> [WHAT TO PRODUCE] Search the entries for the line containing "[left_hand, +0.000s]". Repeat it, then every line after it, exactly through the final line.

> [Items from a dataset]
[Start of Attachment]
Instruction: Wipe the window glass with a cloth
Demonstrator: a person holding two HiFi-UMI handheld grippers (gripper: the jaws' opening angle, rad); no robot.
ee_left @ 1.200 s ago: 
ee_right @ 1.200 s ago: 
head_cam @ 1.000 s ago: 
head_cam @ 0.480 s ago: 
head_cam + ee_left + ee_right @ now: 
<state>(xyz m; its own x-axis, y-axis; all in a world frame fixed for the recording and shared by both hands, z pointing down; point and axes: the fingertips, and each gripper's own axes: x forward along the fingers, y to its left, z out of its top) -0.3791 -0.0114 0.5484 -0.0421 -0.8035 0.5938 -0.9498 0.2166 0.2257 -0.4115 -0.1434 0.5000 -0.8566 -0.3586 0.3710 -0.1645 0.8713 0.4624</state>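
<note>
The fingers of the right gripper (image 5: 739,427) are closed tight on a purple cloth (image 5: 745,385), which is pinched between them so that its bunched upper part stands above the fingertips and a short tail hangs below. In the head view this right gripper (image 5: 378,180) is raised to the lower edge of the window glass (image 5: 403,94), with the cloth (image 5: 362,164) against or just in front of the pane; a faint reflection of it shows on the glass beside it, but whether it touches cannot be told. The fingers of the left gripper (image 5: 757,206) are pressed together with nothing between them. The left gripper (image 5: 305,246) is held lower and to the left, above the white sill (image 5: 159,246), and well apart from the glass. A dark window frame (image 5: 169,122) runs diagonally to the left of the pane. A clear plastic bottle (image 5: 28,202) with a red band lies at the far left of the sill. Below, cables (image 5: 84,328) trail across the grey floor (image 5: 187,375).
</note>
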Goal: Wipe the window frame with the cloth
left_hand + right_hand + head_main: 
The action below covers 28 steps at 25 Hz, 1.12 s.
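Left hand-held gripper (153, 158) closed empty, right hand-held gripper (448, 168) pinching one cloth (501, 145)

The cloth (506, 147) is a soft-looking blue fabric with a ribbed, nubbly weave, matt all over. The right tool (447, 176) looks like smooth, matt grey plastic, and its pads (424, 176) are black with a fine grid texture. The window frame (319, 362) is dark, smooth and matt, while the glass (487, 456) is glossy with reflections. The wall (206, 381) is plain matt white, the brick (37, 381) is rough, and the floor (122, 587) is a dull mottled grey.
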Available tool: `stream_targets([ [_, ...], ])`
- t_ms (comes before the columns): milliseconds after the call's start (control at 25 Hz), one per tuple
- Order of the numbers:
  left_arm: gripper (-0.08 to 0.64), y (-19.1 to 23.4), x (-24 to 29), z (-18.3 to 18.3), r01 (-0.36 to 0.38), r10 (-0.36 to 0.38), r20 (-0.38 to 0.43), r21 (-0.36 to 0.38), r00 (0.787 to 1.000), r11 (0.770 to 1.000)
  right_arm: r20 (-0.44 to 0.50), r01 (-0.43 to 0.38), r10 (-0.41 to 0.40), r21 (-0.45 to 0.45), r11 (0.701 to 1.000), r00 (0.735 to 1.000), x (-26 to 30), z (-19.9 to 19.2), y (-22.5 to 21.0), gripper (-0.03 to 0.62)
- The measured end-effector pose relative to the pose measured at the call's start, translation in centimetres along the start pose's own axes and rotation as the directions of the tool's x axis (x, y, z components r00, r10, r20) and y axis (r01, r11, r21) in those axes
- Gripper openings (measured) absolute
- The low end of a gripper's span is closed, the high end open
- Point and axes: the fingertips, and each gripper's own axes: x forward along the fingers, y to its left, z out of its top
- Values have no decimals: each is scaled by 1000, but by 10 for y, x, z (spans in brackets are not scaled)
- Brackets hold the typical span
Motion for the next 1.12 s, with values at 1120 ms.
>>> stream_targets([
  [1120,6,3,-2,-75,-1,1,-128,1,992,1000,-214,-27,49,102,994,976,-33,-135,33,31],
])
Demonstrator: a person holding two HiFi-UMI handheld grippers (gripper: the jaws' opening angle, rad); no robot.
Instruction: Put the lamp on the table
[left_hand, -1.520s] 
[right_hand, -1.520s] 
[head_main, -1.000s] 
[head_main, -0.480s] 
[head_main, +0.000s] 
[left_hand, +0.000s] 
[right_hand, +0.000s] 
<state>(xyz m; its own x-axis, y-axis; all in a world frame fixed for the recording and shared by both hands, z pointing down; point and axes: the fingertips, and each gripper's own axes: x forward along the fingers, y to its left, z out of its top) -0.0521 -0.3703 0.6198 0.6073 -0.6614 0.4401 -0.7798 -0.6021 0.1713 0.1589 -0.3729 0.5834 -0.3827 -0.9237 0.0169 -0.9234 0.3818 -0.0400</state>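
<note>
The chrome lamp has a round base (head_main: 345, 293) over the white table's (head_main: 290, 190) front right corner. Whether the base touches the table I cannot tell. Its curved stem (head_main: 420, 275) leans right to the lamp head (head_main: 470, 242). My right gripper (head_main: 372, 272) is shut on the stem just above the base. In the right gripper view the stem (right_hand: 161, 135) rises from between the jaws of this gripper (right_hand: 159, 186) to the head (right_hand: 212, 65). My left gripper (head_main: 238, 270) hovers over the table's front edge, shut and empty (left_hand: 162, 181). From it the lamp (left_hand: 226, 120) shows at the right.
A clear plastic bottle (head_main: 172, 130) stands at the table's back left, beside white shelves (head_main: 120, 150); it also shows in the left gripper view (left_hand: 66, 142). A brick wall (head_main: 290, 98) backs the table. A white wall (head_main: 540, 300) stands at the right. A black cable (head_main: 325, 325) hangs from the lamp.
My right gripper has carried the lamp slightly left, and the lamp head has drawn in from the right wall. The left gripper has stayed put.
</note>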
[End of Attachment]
> [SOLUTION TO THIS PROBLEM]
[left_hand, +0.000s] 
[right_hand, +0.000s] 
<state>(xyz m; its own x-axis, y-axis; all in a world frame fixed for the recording and shared by both hands, z pointing down; point and axes: the fingertips, and each gripper's own axes: x forward along the fingers, y to its left, z out of its top) -0.0521 -0.3703 0.6198 0.6073 -0.6614 0.4401 -0.7798 -0.6021 0.1713 0.1589 -0.3729 0.5834 -0.3827 -0.9237 0.0169 -0.9234 0.3818 -0.0400</state>
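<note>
The chrome lamp has a round base (head_main: 345, 293) over the white table's (head_main: 290, 190) front right corner. Whether the base touches the table I cannot tell. Its curved stem (head_main: 420, 275) leans right to the lamp head (head_main: 470, 242). My right gripper (head_main: 372, 272) is shut on the stem just above the base. In the right gripper view the stem (right_hand: 161, 135) rises from between the jaws of this gripper (right_hand: 159, 186) to the head (right_hand: 212, 65). My left gripper (head_main: 238, 270) hovers over the table's front edge, shut and empty (left_hand: 162, 181). From it the lamp (left_hand: 226, 120) shows at the right.
A clear plastic bottle (head_main: 172, 130) stands at the table's back left, beside white shelves (head_main: 120, 150); it also shows in the left gripper view (left_hand: 66, 142). A brick wall (head_main: 290, 98) backs the table. A white wall (head_main: 540, 300) stands at the right. A black cable (head_main: 325, 325) hangs from the lamp.
My right gripper has carried the lamp slightly left, and the lamp head has drawn in from the right wall. The left gripper has stayed put.
</note>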

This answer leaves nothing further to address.